If you use shampoo I suppose there is no residue for you to remove with an ACV rinse so there's no point to using it but if you want to use it to treat dandruff, then use it after shampooing.

ejeana 03-03-2007 01:30 PM

hi,
how often should one do a clarifying rinse?

HalfWavyHalfCurly 03-03-2007 03:16 PM

There is no set "schedule" because each person's needs are different, therefore, you have to determine your own need to clarify depending on how your hair looks, feels and behaves.

ejeana 03-03-2007 05:31 PM

Oh, I see. Would this be something I might need even if I shampoo every other day? Or is this more for those who don't shampoo?

HalfWavyHalfCurly 03-03-2007 07:46 PM

If you shampoo at all you don't need to use any of these natural clarifying recipes, as you guessed they are for people on the shampoo-less "CG" routine.

holly8 05-02-2007 12:14 PM

hi
 
This week i want to do a hot oil treatment for 1 hour , rinse it out after use the baking soda to clarify,then condtioned.Is it ok if i do it in that order?

HalfWavyHalfCurly 05-03-2007 01:28 AM

I've never done anything like that but I think it would work. I don't ever do hot oil treatments, I prefer to just rub a little coconut oil on my scalp and hair and leave it on overnight. The next day I simply wash with CO and it's enough to remove any excess. What kind of oil are you planning to use?

holly8 05-03-2007 08:05 AM

re
 
I use a half a cup of olive oil,i think its giving me pumps on the sides of my face i don`t want to use to much oil on my head i want to find an aternative intstead of using too much olive oil ,a DT that works the same as olive oil.

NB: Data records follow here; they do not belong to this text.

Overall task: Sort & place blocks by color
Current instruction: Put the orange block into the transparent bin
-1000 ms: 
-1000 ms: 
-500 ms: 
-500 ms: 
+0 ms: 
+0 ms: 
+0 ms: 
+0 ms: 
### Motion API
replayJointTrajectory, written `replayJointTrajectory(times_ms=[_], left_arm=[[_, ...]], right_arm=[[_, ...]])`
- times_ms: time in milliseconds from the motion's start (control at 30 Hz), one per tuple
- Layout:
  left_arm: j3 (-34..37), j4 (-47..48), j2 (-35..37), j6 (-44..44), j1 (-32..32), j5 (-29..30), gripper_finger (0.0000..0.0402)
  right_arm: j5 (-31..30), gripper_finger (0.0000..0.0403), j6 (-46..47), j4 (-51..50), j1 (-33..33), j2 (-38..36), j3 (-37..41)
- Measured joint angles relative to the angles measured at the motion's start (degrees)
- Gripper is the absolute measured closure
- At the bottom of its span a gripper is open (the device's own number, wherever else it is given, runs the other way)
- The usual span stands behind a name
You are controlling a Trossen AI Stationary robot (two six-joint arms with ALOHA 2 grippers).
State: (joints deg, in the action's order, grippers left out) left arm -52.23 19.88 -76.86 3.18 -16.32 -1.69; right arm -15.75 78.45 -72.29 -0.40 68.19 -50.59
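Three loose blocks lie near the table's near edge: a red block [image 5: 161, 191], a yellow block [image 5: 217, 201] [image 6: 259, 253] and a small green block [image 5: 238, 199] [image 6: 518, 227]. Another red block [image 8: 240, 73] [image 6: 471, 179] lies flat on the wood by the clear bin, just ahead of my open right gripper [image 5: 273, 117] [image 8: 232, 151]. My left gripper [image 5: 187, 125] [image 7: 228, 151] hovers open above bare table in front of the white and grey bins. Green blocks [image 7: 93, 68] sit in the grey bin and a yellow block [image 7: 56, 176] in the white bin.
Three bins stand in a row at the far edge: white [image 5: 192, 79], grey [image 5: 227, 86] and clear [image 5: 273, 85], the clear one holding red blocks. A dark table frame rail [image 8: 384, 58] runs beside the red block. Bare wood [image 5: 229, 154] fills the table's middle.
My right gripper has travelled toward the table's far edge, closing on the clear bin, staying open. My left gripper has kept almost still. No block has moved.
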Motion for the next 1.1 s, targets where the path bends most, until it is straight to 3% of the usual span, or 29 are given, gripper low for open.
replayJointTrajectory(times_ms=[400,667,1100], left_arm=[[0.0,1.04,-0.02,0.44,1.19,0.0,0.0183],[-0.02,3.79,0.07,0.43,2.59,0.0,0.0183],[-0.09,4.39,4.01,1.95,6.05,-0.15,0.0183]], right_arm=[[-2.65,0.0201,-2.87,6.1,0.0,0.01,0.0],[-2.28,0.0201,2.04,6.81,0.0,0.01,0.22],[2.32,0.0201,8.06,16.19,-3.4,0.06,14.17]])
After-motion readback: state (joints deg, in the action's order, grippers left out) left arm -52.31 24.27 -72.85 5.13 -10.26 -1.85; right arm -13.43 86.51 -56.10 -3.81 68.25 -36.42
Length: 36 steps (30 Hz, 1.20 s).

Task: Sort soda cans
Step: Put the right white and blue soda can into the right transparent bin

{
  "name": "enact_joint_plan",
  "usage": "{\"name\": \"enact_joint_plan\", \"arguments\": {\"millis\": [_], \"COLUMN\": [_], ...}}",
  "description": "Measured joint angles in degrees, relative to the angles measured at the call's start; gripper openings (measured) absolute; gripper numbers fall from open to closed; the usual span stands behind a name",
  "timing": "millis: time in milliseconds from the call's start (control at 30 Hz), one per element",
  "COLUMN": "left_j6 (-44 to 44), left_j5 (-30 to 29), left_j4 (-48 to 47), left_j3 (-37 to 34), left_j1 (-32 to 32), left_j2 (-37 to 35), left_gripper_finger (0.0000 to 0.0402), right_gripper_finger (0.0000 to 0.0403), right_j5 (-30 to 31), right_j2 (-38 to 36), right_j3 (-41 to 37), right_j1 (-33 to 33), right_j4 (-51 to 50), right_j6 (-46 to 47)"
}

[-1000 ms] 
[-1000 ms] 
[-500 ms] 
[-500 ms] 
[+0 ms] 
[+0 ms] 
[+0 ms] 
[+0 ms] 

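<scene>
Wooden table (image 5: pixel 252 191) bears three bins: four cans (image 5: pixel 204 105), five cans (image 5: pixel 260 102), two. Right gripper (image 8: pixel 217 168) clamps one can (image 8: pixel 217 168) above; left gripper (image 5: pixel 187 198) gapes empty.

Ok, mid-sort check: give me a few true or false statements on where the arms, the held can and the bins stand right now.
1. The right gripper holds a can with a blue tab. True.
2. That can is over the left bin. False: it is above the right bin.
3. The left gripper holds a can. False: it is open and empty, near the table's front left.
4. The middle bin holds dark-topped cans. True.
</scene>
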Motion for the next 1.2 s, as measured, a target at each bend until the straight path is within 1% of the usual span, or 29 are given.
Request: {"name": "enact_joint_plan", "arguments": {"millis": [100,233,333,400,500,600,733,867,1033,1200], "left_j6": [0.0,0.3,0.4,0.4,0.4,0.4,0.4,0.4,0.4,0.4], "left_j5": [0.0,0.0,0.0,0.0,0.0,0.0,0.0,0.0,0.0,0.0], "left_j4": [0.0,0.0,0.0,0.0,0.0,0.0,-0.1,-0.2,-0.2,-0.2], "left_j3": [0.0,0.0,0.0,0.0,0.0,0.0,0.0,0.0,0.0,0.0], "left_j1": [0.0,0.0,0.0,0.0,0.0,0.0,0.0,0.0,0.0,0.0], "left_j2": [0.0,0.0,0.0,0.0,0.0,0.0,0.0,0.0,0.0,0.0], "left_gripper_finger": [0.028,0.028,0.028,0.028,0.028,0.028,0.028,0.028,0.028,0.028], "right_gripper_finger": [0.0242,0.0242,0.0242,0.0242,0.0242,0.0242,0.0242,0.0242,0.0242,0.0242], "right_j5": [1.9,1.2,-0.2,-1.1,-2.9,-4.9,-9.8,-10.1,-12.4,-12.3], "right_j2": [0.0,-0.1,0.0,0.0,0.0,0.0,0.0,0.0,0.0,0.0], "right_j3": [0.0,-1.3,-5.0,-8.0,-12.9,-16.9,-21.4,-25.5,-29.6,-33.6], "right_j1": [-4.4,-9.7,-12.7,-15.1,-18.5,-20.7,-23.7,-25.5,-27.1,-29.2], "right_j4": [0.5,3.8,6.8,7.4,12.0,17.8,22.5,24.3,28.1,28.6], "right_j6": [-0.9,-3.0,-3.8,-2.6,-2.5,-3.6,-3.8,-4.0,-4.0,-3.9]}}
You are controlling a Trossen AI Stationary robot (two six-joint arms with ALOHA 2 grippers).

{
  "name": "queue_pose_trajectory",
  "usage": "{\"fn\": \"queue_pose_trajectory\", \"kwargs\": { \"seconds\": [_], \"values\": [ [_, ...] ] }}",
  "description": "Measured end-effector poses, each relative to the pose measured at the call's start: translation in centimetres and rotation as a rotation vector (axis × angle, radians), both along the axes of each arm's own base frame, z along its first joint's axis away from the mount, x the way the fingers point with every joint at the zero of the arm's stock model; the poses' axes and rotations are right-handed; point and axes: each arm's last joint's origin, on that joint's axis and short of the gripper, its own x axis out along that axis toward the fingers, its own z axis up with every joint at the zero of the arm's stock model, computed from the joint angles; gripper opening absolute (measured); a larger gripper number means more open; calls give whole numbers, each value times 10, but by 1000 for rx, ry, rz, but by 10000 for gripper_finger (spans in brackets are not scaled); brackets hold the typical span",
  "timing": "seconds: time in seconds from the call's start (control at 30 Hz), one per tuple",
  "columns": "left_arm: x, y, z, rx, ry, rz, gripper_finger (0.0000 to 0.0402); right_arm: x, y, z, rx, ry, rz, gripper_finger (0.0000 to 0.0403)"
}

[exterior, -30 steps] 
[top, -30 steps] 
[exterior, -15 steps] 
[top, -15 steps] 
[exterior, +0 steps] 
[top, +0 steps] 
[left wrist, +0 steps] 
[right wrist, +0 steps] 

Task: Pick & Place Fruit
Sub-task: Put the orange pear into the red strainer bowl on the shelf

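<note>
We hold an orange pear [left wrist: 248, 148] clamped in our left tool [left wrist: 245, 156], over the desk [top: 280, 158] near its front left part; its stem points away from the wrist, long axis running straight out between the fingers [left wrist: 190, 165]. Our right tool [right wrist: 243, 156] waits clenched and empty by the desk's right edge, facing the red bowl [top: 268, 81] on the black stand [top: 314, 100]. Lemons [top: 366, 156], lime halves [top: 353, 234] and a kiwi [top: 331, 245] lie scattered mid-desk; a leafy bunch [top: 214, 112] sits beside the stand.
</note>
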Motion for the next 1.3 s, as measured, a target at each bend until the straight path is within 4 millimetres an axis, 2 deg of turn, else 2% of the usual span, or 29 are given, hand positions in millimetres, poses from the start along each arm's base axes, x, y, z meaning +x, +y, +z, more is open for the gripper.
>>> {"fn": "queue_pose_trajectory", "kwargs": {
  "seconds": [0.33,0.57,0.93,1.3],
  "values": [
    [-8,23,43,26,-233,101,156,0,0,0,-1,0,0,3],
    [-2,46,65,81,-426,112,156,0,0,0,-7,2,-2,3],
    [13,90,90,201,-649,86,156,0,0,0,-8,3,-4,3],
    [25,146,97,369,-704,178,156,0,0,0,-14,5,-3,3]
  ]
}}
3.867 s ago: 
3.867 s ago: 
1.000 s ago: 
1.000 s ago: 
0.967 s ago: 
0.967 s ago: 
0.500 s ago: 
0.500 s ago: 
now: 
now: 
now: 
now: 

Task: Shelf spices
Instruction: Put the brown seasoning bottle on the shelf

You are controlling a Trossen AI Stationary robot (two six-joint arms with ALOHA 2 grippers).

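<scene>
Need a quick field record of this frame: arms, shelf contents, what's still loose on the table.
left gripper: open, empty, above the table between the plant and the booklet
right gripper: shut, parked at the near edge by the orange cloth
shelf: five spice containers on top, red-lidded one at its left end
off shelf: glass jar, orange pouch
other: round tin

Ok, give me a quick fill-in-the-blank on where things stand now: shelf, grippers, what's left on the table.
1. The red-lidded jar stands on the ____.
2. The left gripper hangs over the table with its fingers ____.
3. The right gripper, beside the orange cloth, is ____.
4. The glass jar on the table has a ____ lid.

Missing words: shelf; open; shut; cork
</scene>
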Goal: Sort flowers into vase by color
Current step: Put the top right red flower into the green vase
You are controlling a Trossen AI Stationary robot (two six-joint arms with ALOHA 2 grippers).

HalfWavyHalfCurly 05-04-2007 07:45 PM

I cannot put straight OO in my hair, it's very difficult to remove! I've read of some people who couldn't fully remove it even after shampooing twice. I think you should just mix 1 Tbsp. of it with your regular CO and then cover your head with a plastic cap or wrap and use some heat source for 20 mins. instead. But if it's giving you skin blemishes it's probably better that you switch to another oil, such as jojoba (and I already mentioned coconut). Anyway, is it EVOO or just regular OO? EVOO is really the best one to use both for cooking and beauty purposes.

holly8 05-05-2007 08:35 AM

re
 
thanks :D its EVOO.I`ll check to see if the stores sell a whole bottle of coconut oil.

curly-oreo 05-06-2007 04:25 AM

Hey thanks for posting those recipes, do you have any more from the curly girl book?

ClaireD 05-09-2007 09:15 PM

So I know this is an old post...but I was wondering what the different uses of each of these treatments are. How do I know which one I would benefit from most?

I've tried the lemon one and felt like it didn't do anything. I can deduce that the vinegar one uses the acid to help clean...but how does baking soda do anything?